In your specific case the SED has a powerlaw-like shape. This makes it particularly difficult to constrain the redshift at it lacks defining features (e.g. the Balmer break). This is a usual problem with AGN host galaxies.
Hello!
I am having an issue when estimating redshift values using CIGALE. I get a mismatch between the 'best redshift' in the results.txt/SED plot and the highest peak redshift in the probability distribution function (PDF).
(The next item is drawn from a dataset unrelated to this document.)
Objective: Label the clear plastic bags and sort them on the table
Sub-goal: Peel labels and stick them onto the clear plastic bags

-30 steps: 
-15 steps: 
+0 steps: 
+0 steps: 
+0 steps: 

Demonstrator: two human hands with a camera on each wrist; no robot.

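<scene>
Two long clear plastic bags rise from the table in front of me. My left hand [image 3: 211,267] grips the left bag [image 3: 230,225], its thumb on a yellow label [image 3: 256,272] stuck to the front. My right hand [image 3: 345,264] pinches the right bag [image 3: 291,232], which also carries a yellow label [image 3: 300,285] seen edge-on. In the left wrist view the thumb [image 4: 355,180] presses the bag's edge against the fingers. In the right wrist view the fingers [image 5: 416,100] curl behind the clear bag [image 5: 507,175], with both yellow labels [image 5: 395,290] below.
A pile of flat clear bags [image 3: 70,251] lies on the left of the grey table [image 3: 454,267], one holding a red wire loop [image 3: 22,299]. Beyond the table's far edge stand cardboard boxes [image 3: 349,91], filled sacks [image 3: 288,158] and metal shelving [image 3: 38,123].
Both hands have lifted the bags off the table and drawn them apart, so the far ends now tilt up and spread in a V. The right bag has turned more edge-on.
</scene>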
I am interested in obtaining a photometric redshift for certain sources, but I am first testing the program using sources for which I have trustworthy spectroscopic redshifts. I have yet to obtain a match between the spectroscopic redshift and the estimated redshift using CIGALE. However, when I check the PDF for 'universal.redshift', the highest peak is at the correct redshift. Is there a reason for this mismatch? Is there something I can do to improve it? Is it simply a bad SED fit? Or is there another parameter that is affecting the 'best redshift' result. See below:
PDF for redshift: 0_universe.redshift_pdf.pdf SED fitting for same source (with 'best redshift'): 0_best_model.pdf
The actual redshift is z = 1.49004. The highest peak is near 1.5, but the PDF is also very wide, with multiple smaller peaks.
Thank you in advance!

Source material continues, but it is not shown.